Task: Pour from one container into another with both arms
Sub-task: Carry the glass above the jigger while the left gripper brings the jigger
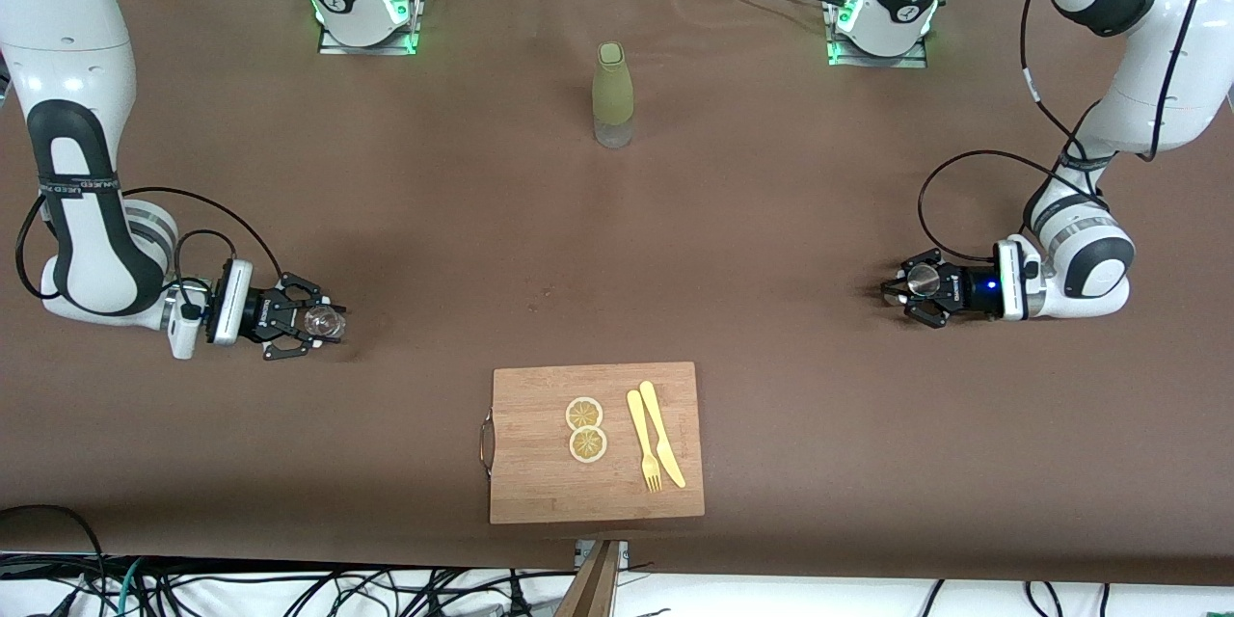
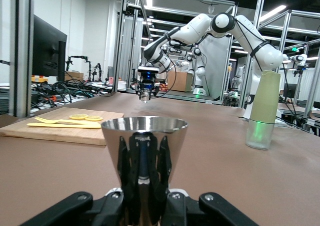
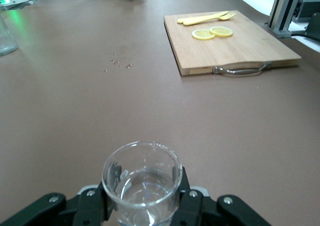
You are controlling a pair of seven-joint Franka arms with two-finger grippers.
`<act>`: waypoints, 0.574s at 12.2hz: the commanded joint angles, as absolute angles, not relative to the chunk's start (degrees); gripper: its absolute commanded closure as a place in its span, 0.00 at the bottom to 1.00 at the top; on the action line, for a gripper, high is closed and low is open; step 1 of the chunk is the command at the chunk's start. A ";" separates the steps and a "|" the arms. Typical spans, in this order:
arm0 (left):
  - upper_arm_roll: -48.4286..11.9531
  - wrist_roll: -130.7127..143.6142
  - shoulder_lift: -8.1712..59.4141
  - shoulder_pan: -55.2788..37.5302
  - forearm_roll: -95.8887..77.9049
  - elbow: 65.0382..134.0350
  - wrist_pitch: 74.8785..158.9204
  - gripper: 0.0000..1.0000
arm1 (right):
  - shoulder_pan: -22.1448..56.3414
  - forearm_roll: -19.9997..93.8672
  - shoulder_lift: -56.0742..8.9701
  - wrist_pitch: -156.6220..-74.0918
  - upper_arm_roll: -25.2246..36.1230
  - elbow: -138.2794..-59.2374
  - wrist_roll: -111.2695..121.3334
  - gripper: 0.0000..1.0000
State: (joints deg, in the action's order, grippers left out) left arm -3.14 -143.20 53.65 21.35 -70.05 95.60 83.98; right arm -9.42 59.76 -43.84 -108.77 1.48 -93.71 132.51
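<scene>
Left gripper (image 1: 911, 287) clamped on upright steel cup (image 2: 144, 158), right gripper (image 1: 307, 320) on apparently upright glass (image 3: 142, 182).

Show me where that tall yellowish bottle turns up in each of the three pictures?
Front view: the bottle stands between the two arm bases.
Left wrist view: it stands at the edge, beside the metal cup.
Right wrist view: only its clear base shows, in a corner.
Shared landmark: the cutting board.
</scene>
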 commanded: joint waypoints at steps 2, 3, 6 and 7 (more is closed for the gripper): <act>-2.55 -141.51 51.33 17.41 -74.43 96.68 83.67 1.00 | -5.99 60.12 -39.47 -109.07 1.49 -94.48 127.10 0.75; -2.55 -140.63 51.24 16.01 -75.49 96.77 84.02 1.00 | -5.28 60.12 -39.03 -109.16 1.49 -94.40 125.78 0.75; -2.55 -140.54 50.54 10.83 -80.14 97.12 87.88 1.00 | -2.73 60.65 -37.79 -111.52 1.49 -94.48 123.94 0.75; -2.55 -140.54 50.28 9.07 -81.72 97.29 89.46 1.00 | -1.59 60.56 -37.27 -112.14 1.49 -94.40 122.36 0.75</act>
State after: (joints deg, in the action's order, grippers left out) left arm -3.22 -141.10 52.39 12.29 -78.53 95.64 87.08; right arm -3.08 59.77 -38.99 -110.75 1.34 -93.58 124.64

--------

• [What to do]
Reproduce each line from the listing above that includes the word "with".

• [Result for this task]
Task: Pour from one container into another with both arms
You are controlling a pair of seven-joint Franka arms with two-finger grippers.

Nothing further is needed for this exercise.